Find a suitable discretization step size for the default angular arrays used for plane wave expansions.

Parameters:
  • simulation (smuthi.simulation.Simulation) – Simulation object
  • detector (function or string) – Function that accepts a simulation object and returns a detector value the change of which is used to define convergence. Alternatively, use “extinction cross section” (default) to have the extinction cross section as the detector value.
  • tolerance (float) – Relative tolerance for the detector value change.
  • max_iter (int) – Break convergence loops after that number of iterations, even if no convergence has been achieved.
  • ax (np.array of AxesSubplot) – Array of AxesSubplots where to live-plot convergence output
Returns:

Detector value for converged settings.
smuthi.utility.automatic_parameter_selection.converge_l_max(simulation, detector='extinction cross section', tolerance=0.001, tolerance_steps=2, max_iter=100, start_from_1=True, ax=None)

Find suitable multipole cutoff degree l_max for a given particle and simulation. The routine starts with the current l_max of the particle. The value of l_max is successively incremented in a loop until the resulting relative change in the detector value is smaller than the specified tolerance. The method updates the input particle object with the l_max value for which convergence has been achieved.

Parameters:
  • simulation (smuthi.simulation.Simulation) – Simulation object containing the particle
  • detector (function or string) – Function that accepts a simulation object and returns a detector value the change of which is used to define convergence. Alternatively, use “extinction cross section” (default) to have the extinction cross section as the detector value.
  • tolerance (float) – Relative tolerance for the detector value change.
  • tolerance_steps (int) – Number of consecutive steps at which the tolerance must be met during multipole truncation convergence. Default: 2
  • max_iter (int) – Break convergence loop after that number of iterations, even if no convergence has been achieved.
  • start_from_1 (logical) – If true (default), start from l_max=1. Otherwise, start from the current particle l_max.
  • ax (np.array of AxesSubplot) – Array of AxesSubplots where to live-plot convergence output
Returns:

A 3-tuple containing
  • detector value of converged or break-off parameter settings.
  • series of lmax values
  • the detector values for the given lmax values
smuthi.utility.automatic_parameter_selection.converge_m_max(simulation, detector='extinction cross section', tolerance=0.001, target_value=None, ax=None)

Find suitable multipole cutoff order m_max for a given particle and simulation. The routine starts with the current l_max of the particle, i.e. with m_max=l_max. The value of m_max is successively decremented in a loop until the resulting relative change in the detector value is larger than the specified tolerance.

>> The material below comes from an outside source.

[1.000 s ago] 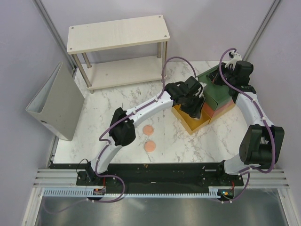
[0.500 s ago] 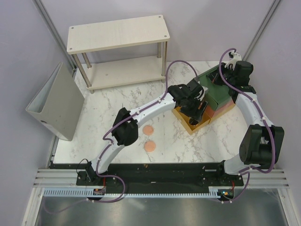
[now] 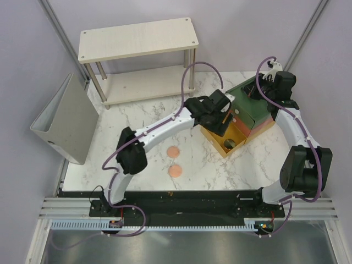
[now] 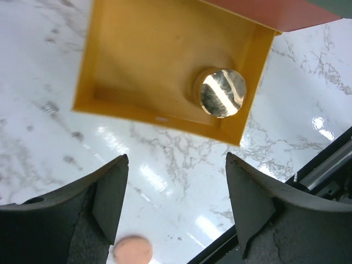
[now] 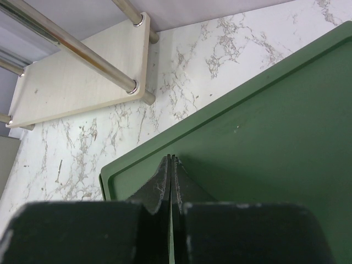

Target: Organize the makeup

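The left gripper, wide and empty above the jar in the drawer, has the discs lying near-left of it; the right gripper is closed and farther off.

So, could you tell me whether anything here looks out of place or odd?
Two peach-pink discs, the farther disc and the nearer disc, lie loose on the marble table, apart from the yellow drawer where the gold-topped jar already sits. Nothing looks spilled or damaged.

Yellow drawer, gold-topped jar, peach-pink disc, grey-veined white marble table, green box top.
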Motion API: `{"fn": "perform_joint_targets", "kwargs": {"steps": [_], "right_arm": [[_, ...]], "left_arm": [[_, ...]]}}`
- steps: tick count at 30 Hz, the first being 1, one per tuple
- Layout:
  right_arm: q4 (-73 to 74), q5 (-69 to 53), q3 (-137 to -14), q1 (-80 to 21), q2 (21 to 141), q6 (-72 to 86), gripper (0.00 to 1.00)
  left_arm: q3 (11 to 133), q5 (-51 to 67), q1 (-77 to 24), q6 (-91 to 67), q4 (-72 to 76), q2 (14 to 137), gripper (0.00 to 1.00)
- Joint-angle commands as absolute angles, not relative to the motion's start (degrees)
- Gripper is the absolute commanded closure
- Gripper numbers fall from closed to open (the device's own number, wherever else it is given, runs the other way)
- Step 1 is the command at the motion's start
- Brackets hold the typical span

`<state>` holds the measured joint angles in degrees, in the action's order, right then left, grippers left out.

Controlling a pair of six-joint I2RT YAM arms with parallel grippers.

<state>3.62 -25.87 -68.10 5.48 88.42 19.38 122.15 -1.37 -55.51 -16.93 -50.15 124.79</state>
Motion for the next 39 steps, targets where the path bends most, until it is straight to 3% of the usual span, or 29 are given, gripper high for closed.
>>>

The method updates the input particle object with the so determined m_max.

Parameters:
  • simulation (smuthi.simulation.Simulation) – Simulation object containing the particle
  • detector (function or string) – Function that accepts a simulation object and returns a detector value the change of which is used to define convergence. Alternatively, use “extinction cross section” (default) to have the extinction cross section as the detector value.
  • tolerance (float) – Relative tolerance for the detector value change.
  • max_iter (int) – Break convergence loop after that number of iterations, even if no convergence has been achieved.
  • target_value (float) – If available (typically from preceding neff selection procedure), use as target detector value
  • ax (np.array of AxesSubplot) – Array of AxesSubplots where to live-plot convergence output
Returns:

Detector value of converged or break-off parameter settings.
smuthi.utility.automatic_parameter_selection.converge_multipole_cutoff(simulation, detector='extinction cross section', tolerance=0.001, tolerance_steps=2, max_iter=100, current_value=None, l_max_list=None, detector_value_list=None, converge_m=True, ax=None)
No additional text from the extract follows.